*Exercise goal*
From the data that follows, print exactly the lines starting at the one containing "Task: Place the" and ending at the one containing "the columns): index"; include both of them and nothing more.
(Input data)
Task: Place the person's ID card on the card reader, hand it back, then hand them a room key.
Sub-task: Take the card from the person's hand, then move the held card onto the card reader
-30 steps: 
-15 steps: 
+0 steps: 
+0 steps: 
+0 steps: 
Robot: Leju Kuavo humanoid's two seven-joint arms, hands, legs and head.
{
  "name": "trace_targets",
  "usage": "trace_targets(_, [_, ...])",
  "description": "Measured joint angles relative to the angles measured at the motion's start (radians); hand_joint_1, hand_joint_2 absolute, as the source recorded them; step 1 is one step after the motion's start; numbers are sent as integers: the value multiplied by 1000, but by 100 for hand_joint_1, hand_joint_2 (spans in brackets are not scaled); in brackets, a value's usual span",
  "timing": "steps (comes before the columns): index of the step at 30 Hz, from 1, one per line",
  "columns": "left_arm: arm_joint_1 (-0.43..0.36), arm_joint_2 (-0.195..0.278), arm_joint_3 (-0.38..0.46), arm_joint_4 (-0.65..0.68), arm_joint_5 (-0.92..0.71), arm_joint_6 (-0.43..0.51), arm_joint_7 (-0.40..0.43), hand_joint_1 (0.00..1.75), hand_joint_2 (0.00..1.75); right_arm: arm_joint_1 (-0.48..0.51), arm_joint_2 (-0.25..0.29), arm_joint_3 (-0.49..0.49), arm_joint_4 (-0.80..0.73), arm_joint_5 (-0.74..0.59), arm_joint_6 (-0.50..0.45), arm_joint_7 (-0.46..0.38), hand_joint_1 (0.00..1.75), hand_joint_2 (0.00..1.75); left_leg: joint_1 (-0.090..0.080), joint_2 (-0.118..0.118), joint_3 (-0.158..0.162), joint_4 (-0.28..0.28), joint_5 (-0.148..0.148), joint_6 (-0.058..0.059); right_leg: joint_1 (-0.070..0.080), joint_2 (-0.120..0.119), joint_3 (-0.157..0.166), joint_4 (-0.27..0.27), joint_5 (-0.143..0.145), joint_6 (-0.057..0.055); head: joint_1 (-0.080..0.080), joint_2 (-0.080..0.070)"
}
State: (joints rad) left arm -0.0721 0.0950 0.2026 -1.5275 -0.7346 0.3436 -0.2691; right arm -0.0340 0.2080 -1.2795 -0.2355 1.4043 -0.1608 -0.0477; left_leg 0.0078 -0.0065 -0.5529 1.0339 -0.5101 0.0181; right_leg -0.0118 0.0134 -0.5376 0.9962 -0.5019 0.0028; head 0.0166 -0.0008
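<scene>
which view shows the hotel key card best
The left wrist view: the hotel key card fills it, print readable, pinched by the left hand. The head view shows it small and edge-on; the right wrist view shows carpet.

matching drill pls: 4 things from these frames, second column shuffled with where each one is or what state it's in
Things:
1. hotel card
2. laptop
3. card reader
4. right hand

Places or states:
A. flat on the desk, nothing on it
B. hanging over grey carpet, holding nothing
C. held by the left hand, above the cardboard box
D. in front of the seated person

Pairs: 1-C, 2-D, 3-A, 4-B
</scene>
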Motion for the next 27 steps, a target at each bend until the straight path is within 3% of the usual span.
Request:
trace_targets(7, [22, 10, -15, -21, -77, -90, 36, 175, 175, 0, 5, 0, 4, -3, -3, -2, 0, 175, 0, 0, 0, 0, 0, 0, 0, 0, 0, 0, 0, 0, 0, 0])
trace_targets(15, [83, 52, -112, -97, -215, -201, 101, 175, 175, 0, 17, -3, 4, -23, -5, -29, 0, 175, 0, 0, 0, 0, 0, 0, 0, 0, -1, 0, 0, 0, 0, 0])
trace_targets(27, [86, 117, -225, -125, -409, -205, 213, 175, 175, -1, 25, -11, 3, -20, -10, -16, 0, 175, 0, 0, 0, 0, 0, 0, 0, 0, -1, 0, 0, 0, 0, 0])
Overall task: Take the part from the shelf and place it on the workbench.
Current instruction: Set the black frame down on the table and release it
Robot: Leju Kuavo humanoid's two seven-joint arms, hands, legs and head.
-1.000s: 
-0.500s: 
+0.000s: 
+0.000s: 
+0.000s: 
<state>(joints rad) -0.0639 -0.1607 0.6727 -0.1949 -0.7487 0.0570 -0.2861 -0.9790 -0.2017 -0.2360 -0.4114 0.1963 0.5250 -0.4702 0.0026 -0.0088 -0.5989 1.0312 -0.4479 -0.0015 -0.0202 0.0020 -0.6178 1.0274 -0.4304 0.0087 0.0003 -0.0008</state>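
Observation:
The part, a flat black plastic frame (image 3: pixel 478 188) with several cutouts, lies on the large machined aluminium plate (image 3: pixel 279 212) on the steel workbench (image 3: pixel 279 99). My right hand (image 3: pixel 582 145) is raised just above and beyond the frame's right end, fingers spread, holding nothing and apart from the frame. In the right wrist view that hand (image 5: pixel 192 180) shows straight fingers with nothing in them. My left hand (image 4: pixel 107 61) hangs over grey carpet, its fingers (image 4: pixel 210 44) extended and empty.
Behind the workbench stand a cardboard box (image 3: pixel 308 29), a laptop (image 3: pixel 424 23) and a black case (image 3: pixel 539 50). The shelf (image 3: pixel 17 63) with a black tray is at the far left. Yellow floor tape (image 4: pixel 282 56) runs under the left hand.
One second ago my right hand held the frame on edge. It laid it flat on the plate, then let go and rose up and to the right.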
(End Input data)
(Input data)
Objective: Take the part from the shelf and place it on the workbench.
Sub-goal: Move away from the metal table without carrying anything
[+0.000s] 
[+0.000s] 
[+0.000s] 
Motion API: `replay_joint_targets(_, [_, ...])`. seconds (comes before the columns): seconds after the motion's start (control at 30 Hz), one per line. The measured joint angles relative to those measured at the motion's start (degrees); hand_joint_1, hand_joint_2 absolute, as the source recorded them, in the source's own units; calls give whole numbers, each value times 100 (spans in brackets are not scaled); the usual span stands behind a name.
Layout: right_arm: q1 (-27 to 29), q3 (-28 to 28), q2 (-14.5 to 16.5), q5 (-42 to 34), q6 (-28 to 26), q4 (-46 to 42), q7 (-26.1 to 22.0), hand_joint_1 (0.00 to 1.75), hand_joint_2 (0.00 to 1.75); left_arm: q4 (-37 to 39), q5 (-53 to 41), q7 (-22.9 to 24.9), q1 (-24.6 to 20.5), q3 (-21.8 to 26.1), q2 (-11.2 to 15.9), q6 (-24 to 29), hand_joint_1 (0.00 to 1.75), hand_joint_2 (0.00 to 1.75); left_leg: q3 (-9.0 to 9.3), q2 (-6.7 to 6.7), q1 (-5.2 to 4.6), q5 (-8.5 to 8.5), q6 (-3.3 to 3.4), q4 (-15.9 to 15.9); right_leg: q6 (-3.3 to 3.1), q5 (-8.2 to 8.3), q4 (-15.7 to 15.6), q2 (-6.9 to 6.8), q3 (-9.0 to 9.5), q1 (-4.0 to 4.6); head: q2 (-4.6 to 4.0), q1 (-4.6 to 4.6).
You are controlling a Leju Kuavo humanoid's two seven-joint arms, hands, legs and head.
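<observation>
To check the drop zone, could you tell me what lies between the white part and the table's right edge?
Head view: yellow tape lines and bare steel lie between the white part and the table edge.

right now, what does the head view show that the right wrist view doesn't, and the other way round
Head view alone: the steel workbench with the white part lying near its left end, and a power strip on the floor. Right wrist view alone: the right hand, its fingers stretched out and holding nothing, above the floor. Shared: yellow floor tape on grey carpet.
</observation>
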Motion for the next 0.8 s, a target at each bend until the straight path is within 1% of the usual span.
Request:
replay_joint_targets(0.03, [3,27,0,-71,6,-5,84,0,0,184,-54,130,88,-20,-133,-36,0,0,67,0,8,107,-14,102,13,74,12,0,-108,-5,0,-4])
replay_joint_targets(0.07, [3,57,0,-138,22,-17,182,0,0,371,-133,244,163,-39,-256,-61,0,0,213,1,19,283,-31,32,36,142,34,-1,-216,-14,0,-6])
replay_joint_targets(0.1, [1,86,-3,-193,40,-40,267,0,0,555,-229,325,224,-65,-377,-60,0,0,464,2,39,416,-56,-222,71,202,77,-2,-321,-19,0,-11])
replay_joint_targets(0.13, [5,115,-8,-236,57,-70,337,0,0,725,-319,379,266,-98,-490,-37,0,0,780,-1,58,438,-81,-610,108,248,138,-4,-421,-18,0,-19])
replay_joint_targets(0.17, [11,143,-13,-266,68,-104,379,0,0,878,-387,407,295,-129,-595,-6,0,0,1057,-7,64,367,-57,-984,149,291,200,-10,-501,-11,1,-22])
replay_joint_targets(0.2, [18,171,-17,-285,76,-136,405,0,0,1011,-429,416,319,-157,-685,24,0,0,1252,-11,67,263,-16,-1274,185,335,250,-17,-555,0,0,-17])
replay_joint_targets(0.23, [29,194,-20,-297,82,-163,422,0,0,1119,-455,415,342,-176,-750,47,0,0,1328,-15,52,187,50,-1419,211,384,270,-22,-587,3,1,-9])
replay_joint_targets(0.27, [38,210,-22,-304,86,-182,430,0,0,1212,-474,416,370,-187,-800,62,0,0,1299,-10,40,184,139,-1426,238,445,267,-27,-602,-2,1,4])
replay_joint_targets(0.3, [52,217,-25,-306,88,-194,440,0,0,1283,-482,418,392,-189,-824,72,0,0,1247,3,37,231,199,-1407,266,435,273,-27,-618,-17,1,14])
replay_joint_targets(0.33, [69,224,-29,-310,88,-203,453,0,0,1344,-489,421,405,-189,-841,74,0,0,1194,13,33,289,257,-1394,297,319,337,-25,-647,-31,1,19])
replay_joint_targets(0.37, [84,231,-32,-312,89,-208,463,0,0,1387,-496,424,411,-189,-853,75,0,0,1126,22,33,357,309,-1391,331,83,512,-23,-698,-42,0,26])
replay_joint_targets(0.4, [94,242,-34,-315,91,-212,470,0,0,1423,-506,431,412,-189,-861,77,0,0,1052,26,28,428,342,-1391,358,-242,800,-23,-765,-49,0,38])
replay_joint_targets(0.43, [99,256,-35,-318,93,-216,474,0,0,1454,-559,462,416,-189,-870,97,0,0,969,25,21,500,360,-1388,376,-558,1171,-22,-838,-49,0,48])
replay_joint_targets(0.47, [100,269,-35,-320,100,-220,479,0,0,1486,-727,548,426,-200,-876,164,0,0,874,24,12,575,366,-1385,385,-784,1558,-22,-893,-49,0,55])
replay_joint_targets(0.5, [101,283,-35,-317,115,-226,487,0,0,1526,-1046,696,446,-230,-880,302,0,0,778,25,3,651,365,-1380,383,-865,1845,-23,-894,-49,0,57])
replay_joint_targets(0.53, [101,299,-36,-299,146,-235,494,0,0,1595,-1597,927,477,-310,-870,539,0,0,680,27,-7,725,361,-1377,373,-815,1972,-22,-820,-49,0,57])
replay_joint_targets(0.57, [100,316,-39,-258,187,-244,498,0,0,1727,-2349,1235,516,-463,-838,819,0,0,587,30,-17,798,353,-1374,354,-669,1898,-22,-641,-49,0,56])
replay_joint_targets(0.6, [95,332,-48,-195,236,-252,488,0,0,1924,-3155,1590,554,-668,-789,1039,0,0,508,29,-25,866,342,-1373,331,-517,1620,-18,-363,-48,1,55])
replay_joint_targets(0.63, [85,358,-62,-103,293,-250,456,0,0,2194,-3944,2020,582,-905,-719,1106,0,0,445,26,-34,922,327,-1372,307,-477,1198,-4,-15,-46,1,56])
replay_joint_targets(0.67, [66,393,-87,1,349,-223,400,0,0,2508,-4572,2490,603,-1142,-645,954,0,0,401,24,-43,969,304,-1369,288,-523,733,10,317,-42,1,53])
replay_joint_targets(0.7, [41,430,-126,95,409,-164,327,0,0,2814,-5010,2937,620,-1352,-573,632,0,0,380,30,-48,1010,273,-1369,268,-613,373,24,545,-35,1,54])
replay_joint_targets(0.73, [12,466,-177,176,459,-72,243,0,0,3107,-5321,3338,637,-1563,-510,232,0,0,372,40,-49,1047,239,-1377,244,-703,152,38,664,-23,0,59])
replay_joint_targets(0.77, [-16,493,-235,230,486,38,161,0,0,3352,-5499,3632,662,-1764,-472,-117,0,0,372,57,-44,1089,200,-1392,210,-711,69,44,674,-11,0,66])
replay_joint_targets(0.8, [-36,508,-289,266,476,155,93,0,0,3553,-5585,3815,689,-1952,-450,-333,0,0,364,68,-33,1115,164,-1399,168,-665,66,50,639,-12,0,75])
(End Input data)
*Exercise solution*
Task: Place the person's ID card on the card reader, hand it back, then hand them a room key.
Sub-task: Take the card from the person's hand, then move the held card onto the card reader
-30 steps: 
-15 steps: 
+0 steps: 
+0 steps: 
+0 steps: 
Robot: Leju Kuavo humanoid's two seven-joint arms, hands, legs and head.
{
  "name": "trace_targets",
  "usage": "trace_targets(_, [_, ...])",
  "description": "Measured joint angles relative to the angles measured at the motion's start (radians); hand_joint_1, hand_joint_2 absolute, as the source recorded them; step 1 is one step after the motion's start; numbers are sent as integers: the value multiplied by 1000, but by 100 for hand_joint_1, hand_joint_2 (spans in brackets are not scaled); in brackets, a value's usual span",
  "timing": "steps (comes before the columns): index of the step at 30 Hz, from 1, one per line",

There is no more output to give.